Written by: Michael Mozer, Scientific Advisor at AnswerOn and Professor at the University of Colorado
A decade ago, AnswerOn often analyzed data sets with several million records. At the time, these data sets were about as large as one could feasibly model with sophisticated machine learning methods. Now we’ve entered the “big data” era. Most of us who have been analyzing and interpreting data sets for decades are slightly annoyed by the “big data” terminology, but there does appear to be something new going on with internet-scale data sets that contain billions of records.
The opinion often expressed by big-data evangelists is that all you need is data: with enough data, any problem can be tackled. The hope is that neural networks can serve as a general-purpose “black box” algorithm for classification and prediction. These evangelists claim that understanding the problem domain isn’t necessary; all we need are massive quantities of data. To illustrate this point, consider the red curve below, which is a hypothetical relationship between the amount of data available for training a model and the model’s prediction accuracy.
Models improve as the amount of data grows. When we operated with data sets containing hundreds or thousands of records, it was certainly true that more data would improve performance. But we cannot guarantee a rate of improvement. We also cannot determine in advance where the model will asymptote, that is, at what level of performance it will stop improving. It’s natural to suppose that with infinite data, the model will have perfect prediction accuracy, but this isn’t always the case because some information needed for accurate prediction is unavailable. For example, you can’t possibly predict the exact temperature in 2 weeks from today knowing only the temperature today. Nonetheless, the more historical data we have from the same day of the year, the better we expect our prediction to be. The prediction problems tackled by AnswerOn are challenging because the information being used for prediction is so sparse. For example, in predicting call-center agent churn, we may have a dozen agents who work in the same call center, have worked for the same length of time, and who look otherwise identical in terms of the features we have available for prediction. However, one agent may have a family crisis, another may slip and fall. With no information in the data set to tell us about these situations, the agents cannot be distinguished from the others, and 100% accuracy of prediction is not attainable. Turning back to the graph above, even with millions of records of data, we can’t determine in advance whether prediction accuracy will scale up as the red curve or as the blue curve.

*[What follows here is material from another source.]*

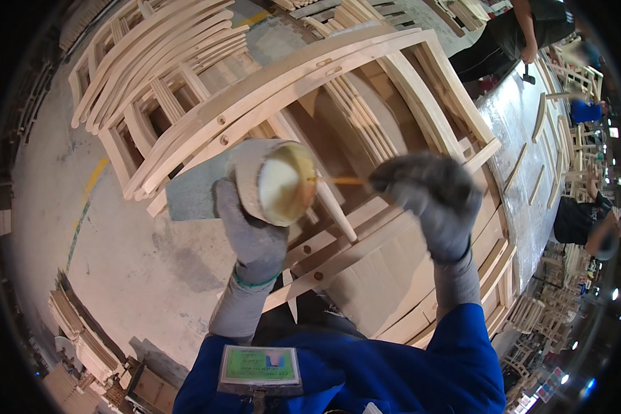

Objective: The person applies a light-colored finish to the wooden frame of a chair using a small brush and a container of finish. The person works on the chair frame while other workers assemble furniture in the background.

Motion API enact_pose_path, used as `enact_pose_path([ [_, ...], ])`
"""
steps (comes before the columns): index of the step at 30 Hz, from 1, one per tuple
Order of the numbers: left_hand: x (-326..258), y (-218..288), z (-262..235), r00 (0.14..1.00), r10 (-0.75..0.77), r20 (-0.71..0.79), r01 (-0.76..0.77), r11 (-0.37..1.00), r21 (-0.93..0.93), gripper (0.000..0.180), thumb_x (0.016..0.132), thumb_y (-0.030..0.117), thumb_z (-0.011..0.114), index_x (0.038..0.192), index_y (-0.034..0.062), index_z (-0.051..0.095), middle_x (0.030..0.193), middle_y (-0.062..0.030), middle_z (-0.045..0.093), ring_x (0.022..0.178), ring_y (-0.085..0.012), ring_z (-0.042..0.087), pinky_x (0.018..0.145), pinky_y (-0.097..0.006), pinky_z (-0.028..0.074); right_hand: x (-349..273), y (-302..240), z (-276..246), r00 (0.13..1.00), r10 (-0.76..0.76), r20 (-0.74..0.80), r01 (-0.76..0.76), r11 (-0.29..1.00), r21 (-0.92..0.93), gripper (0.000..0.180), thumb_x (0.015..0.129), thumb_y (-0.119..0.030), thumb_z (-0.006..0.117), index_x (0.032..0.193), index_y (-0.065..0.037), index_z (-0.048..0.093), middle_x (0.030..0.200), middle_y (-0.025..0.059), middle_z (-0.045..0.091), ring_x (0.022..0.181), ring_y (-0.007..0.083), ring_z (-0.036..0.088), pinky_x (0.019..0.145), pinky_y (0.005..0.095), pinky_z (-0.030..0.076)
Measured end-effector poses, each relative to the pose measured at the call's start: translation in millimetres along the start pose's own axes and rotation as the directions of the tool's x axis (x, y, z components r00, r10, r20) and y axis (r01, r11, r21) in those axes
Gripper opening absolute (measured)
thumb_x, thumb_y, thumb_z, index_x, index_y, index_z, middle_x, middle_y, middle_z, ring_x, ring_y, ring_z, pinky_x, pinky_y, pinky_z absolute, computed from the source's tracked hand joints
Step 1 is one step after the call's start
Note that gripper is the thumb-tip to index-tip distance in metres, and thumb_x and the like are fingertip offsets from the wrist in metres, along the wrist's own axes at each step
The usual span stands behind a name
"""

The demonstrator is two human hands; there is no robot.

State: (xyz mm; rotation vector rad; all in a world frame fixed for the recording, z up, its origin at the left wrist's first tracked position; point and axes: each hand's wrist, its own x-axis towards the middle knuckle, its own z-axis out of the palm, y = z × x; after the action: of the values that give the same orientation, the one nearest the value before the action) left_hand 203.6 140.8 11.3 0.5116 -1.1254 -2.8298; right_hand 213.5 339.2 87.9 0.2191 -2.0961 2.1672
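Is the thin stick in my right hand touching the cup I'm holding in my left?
Touching. The head view shows the stick running from the right hand straight to the cup, its tip meeting the rim with no gap.

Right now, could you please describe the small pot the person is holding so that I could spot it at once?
Start at the big pale wooden chair frame lying across the middle. Just below its curved rail, the gloved left hand holds up a small round pot, tilted toward the camera. It alone is round, with a creamy yellowish inside, and the right hand points a thin stick at it.

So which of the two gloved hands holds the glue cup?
The left hand grips the tilted glue cup; the right hand only holds a thin stick.
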Motion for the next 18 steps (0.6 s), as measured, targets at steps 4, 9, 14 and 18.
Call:
enact_pose_path([
  [4,-29,-10,17,0.979,0.07,0.194,-0.068,0.998,-0.02,0.047,0.094,0.037,0.031,0.122,0.0012,0.044,0.122,-0.012,0.049,0.114,-0.0242,0.049,0.098,-0.039,0.039,-29,-10,7,0.898,-0.382,0.221,0.44,0.745,-0.502,0.026,0.07,-0.005,0.075,0.092,-0.003,0.061,0.095,0.0168,0.065,0.083,0.0273,0.066,0.065,0.0325,0.054],
  [9,-40,-25,33,0.87,0.224,0.439,-0.207,0.974,-0.086,0.048,0.092,0.036,0.033,0.123,0.0,0.043,0.124,-0.0164,0.048,0.114,-0.0274,0.049,0.099,-0.039,0.039,-92,-24,9,0.993,-0.115,-0.011,0.092,0.849,-0.52,0.015,0.074,0.004,0.068,0.087,0.003,0.06,0.097,0.0198,0.064,0.087,0.0265,0.065,0.07,0.0339,0.054],
  [14,-65,-52,33,0.91,0.259,0.323,-0.316,0.938,0.14,0.053,0.091,0.038,0.035,0.127,-0.0016,0.039,0.125,-0.0177,0.047,0.113,-0.0286,0.051,0.098,-0.039,0.041,-149,-38,-12,0.934,-0.26,0.245,0.335,0.874,-0.352,0.011,0.077,0.006,0.061,0.087,0.002,0.06,0.099,0.0218,0.06,0.098,0.0369,0.06,0.086,0.0461,0.049],
  [18,-76,-59,45,0.901,0.14,0.41,-0.059,0.977,-0.204,0.051,0.093,0.038,0.036,0.13,0.0026,0.035,0.126,-0.0162,0.045,0.114,-0.0261,0.049,0.097,-0.038,0.044,-181,-58,-18,0.988,-0.038,-0.15,0.049,0.997,0.067,0.018,0.078,0.007,0.059,0.093,-0.002,0.061,0.109,0.0205,0.059,0.107,0.0352,0.057,0.086,0.0428,0.051],
])
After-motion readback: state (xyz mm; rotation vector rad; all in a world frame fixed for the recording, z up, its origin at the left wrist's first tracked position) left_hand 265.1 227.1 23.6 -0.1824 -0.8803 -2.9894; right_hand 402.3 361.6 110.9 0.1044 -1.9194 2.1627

Many of the exciting advances in machine learning lately have come in the area of computer vision, i.e., in building systems that can interpret images and recognize objects. Computer vision is a very difficult problem, but in some sense it’s easier than call-center agent churn prediction because the input—an array of intensities of pixels—contains all the critical information needed for analysis. If a human can recognize an object in an image, there’s no reason in principle that a machine learning system shouldn’t be trained to perform just as reliably. Consequently, computer vision is one area where we might expect “big data” (or “big enough data”) to solve difficult problems. Some remarkable results have been obtained in recent years. For example, Google researchers have developed an end-to-end system that captions images (Vinyals, Toshev, Bengio, & Erhan, 2015). By “end-to-end”, I mean that it takes image pixels as input, and it is trained with images labeled with sequences of words. It starts off knowing nothing about images and nothing about language, and relies entirely on the data. Here are some examples of its performance:
How do we compensate for not having “big enough data” or for data sets that are missing some information critical to prediction?
We leverage knowledge of domain experts. Domain experts understand the problem being solved and based on their past experience. They can shape the data being fed into the model—the model’s input representation—as well as the specific characteristics of the prediction task. The importance of domain expertise is under appreciated in the big data era. Expert knowledge can substitute for data. Consider the two curves below. The red curve might represent how a generic model’s prediction accuracy improves with the amount of data. The green curve represents the same improvement, but using a model that is crafted by experts who understand the problem domain. The point of these hypothetical curves is that with finite data, a model that is crafted by experts will likely outperform a generic model that does not take the domain into consideration: compare performance of the red and green curves at the dashed line, which represents 1M data records.
In my next posting, I’ll give some examples of how expertise is used to craft a model. Expertise isn’t used to hard-wire a solution; rather expertise is used to determine how to represent information being fed into the model. AnswerOn has many years of experience building models of churn prediction and churn remediation. This experience is critical to crafting as accurate a model as possible in the face of finite, noisy data.